Non posso che apprezzare l’abilità con cui, a partire dallo stesso medesimo svolgimento, Dabos tira fuori dal cappello un libro dallo svolgimento appassionato e inaspettato nelle sue svolte narrative. Tuttavia così si portano avanti i limiti dei precedenti romanzi. Così ancora una volta Ofelia è il centro assoluto della narrazione, l’unico personaggio in cui si palesino con coerenza sfaccettature positive e negative, perché Dabos riesce a gestire il marito Thorn “l’uomo degli -issimi” solo per brevi tratti, rischiando di perderne il controllo. Qui poi lo ritroviamo danneggiato nel corpo e nello spirito, però i suoi strascichi dall’incontro con Dio sembrano molto più superficiali e pretestuosi di quelli di Ofelia. Se l’apatia di Ofelia sembra un risultato quasi naturale, l’accresciuta fobia di Thorn per i germi è raccontata senza però essere davvero inserita, problematizzata, esplorata.

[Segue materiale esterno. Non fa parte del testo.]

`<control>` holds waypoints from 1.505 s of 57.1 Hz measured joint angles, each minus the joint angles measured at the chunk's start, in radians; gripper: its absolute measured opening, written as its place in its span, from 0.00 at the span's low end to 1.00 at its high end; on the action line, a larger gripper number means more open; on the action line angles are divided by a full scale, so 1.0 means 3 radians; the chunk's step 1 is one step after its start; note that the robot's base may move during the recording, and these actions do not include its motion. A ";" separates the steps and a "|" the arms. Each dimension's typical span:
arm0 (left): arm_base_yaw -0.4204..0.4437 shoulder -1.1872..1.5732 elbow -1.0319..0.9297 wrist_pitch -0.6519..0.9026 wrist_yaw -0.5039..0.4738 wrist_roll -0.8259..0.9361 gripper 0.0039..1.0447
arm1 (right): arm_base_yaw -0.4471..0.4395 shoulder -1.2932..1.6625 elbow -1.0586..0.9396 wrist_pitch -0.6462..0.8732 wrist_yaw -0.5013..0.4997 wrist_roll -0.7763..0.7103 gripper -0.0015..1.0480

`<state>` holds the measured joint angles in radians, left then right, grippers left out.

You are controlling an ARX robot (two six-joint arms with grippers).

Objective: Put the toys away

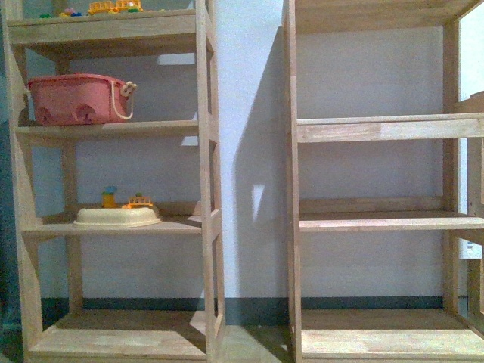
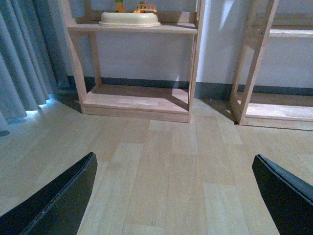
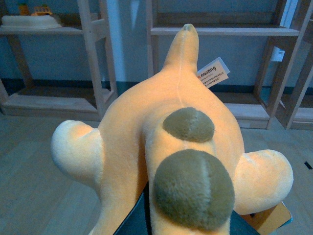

Ancora una volta risulta molto più interessante il contorno che delimita gli spazi vuoti dei loro animi (in primis quei poco meno di tre anni che Ofelia ha passato in uno stato semi catatonico, intontita dalla paura e dal dolore della separazione) rispetto a ciò che succede nei risvolti narrativi espliciti, che non perdono del tutto un certo sapore adolescenziale. È un peccato che per ripetere le sue convinzioni che già conosciamo Ofelia butti lì senza approfondire affermazioni potenti come la realizzazione che i passati tormenti non l’abbiano resa più coraggiosa e forte, ma anzi la rendano preda di una paura preventiva, figlia della consapevolezza. D’altronde Dabos si dimostra particolarmente adulta e incisiva nell’indagare i vuoti dei suoi personaggi, quei buchi che il dolore, la mancanza e il disagio fisico e psicologico (vedi l’introduzione su più fronti e con più personaggi del tema del handicap fisico e del disagio psicologico) scavano dentro di loro. La materia piena dell’amore rimane di natura poco più che stilnovistica e non c’è mai il calore della carne, il tremolio e l’urgenza. Almeno a livello di sensazione: il libro di scalda e si fa avvolgente nel consolare i suoi personaggi nel momento del dolore, ma diventa un testimone improvvisamente freddo e distaccato delle loro passioni terrene.